La guerra in Ucraina ha segnato la definitiva divisione tra Fascisti e Antifascisti, tra i gruppi paramilitari agli ordini del governo, che esternano orgogliosamente i simboli del Nazismo, e i ribelli, che non perdono occasione per mostrare i loro drappi nero-arancio, colori simbolici della vittoria Russa nella seconda Guerra Mondiale. Questa divisione, che nella parte di mondo che è filo-russa ricalca anche quella tra buoni e cattivi, per noi è ancora difficile da delineare: dobbiamo infatti decidere se appoggiare i Russi, che secondo i nostri media dovrebbero essere Fascisti; oppure supportare gli Ucraini, che Nazisti lo sono davvero.

 

 

 

2 comments

  1. Giuseppe

    La vicinanza del Cremlino ad alcuni elementi del fascismo non è un invenzione della “propaganda occidentale”.

    L’etnicizzazione della politica estera (invadere e minacciare di invadere Stati sovrani per proteggere persone di etnia russa all’estero a prescindere dalla cittadinanza, dai trattati internazionali e dalla veridicità delle presunte minacce), il culto della personalità e l’omofobia sono elementi che accomunano l’attuale leadership russa alle ideologie fasciste.

    Nei suoi discorsi in televisione Putin cita sempre il suo filosofo preferito Ivan Il’in, secondo il quale l’unico errore del nazionalsocialismo non furono le persecuzioni, le invasioni e gli stermini, ma l’anticlericalismo.

    A novembre Putin ha difeso il Patto Molotov-Ribbentrop a una conferenza con gli storici e di nuovo durante l’incontro con Angela Merkel subito dopo il Den’ Pobedy.

    Un paio di mesi fa Rodina, il partito fondato da Dmitrij Rogozin, ha organizzato a San Pietroburgo una conferenza con il peggio della feccia nera europea (Forza Nuova, NPD, British National Party per citare solo i nomi più celebri).

    Questi sono fatti, non invenzioni della presunta propaganda occidentale.

  2. Stefano Matonte

    Caro Giuseppe,
    provo a fare un po di chiarezza riguardo alle tue deduzioni.

    In primo luogo, nei primi paragrafi spiego chiaramente che: “ Dato che questo articolo si concentra sull’aspetto meramente propagandistico, né discuto la società Russa, né la paragono ad altre,…”; in particolare il culto della personalità e l’omofobia , che tu riconosci come “elementi del fascismo”, sono in realtà caratteristiche di moltissime società diverse tra loro per orientamento politico.

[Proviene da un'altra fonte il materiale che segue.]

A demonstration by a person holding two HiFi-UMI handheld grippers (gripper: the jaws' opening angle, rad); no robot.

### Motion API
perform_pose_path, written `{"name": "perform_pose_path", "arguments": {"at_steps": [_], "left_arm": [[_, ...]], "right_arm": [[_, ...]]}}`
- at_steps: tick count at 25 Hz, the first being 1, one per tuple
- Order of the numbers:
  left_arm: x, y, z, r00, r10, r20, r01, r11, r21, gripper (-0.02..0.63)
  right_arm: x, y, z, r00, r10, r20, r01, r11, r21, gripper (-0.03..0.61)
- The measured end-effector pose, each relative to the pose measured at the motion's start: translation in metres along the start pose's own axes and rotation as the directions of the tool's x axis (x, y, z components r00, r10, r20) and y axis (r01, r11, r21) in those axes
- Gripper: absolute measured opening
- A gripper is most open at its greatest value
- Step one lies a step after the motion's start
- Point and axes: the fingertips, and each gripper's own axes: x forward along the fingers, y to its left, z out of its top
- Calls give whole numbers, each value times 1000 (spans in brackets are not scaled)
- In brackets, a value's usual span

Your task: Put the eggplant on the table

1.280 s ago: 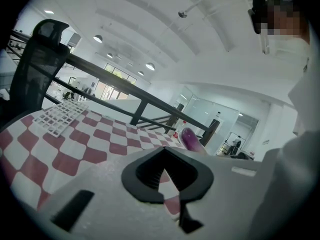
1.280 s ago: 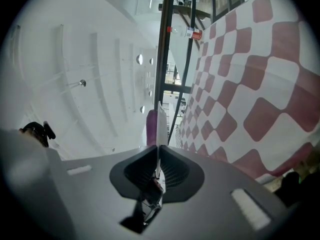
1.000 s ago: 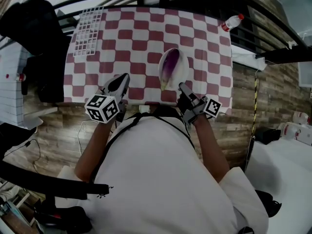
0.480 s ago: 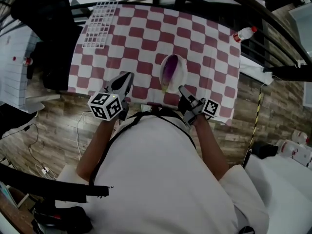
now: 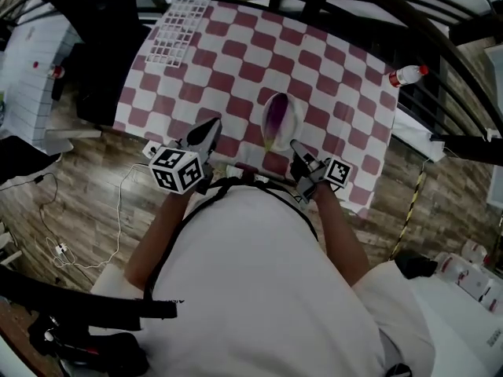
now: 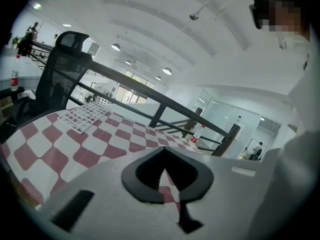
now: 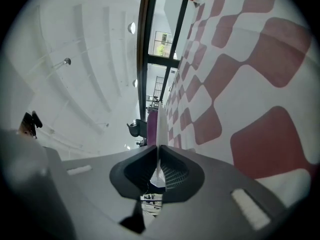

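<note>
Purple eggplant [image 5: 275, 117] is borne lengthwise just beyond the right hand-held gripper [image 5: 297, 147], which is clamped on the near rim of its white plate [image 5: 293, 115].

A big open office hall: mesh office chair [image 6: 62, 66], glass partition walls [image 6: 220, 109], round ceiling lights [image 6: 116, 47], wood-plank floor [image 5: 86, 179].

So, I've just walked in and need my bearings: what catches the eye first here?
A purple eggplant lies in a white plate near the front middle of the red-and-white checkered table, the right gripper shut on the plate's near rim. The left gripper hangs empty to its left, fingers together, and a white grid rack lies at the table's far left corner.
</note>
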Motion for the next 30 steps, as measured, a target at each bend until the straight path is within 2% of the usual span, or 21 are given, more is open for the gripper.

Ti assicuro che puoi ritrovare il culto della personalità nell’odierna Corea de Nord, che pure è un regime comunista; come puoi constatare l’alto e diffuso livello di omofobia nelle liberali repubbliche dell’Europa dell’Est.

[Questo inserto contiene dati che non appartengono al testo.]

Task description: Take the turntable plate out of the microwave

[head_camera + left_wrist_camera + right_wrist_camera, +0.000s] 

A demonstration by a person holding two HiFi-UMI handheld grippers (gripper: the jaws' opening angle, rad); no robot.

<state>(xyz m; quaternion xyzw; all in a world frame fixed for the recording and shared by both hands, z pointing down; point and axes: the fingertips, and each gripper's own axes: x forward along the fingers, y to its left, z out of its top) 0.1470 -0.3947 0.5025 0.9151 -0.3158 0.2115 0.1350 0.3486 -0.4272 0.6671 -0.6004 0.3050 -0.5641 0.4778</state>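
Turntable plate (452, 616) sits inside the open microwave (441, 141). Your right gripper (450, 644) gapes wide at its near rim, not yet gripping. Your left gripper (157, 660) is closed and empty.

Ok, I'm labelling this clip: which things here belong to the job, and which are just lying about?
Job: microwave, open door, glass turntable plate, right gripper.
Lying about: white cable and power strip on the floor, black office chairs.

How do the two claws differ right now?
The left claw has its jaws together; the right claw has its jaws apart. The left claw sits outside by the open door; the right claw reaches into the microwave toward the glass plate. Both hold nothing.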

    Inoltre parli di una certa “etnicizzazione della politica estera Russa”. Quello della diaspora russa è un elemento tradizionale della geopolitica del Cremlino (basti pensare alle prese di posizione di Boris Yeltsin circa i diritti della minoranza russofona Estone), e non certo un’invenzione di Putin, e neppure un sintomo di esasperazione dell’etnocentrismo (altro elemento antichissimo della geopolitica di Mosca). Al riguardo ti consiglio di leggere alcuni editoriali sulla Russia di Lucio Caracciolo, che sono semplici ed esplicativi.

    Ritengo inappropriato accostare Ivan Il’in al Nazismo, di cui è stato un acceso critico, e non solo per quanto riguarda l’anticlericalismo. Nonostante fosse un rigido conservatore, penso non abbia simpatizzato per i movimenti fascisti più di Heidegger o di Jorge Luis Borges.

    Infine, è noto che il Cremlino ha intessuto negli ultimi anni una fitta rete di legami con vari movimenti euroscettici, nella gran parte di destra o estrema destra. Ma questo avviene in virtù del potere destabilizzante che questi partiti detengono nei riguardi degli equilibri interni dell’UE. Ciò che interessa a Putin è mantenere l’Europa distante dalla politica estera americana, e lo fa anche saldando i legami con partiti di sinistra (ti consiglio di leggere un’interessante dichiarazione di Sahra Wagenknech, del partito di sinistra Die Linke, sulla guerra economica contro la Russia).

    Come vedi, caro Giuseppe, la propaganda a volte funziona anche attraverso una spiegazione semplicistica di fatti reali. Spero che continuerai nel tuo percorso di studio della geopolitica, ma ti ricordo che l’analisi di questa richiede molta attenzione, e soprattutto spirito critico.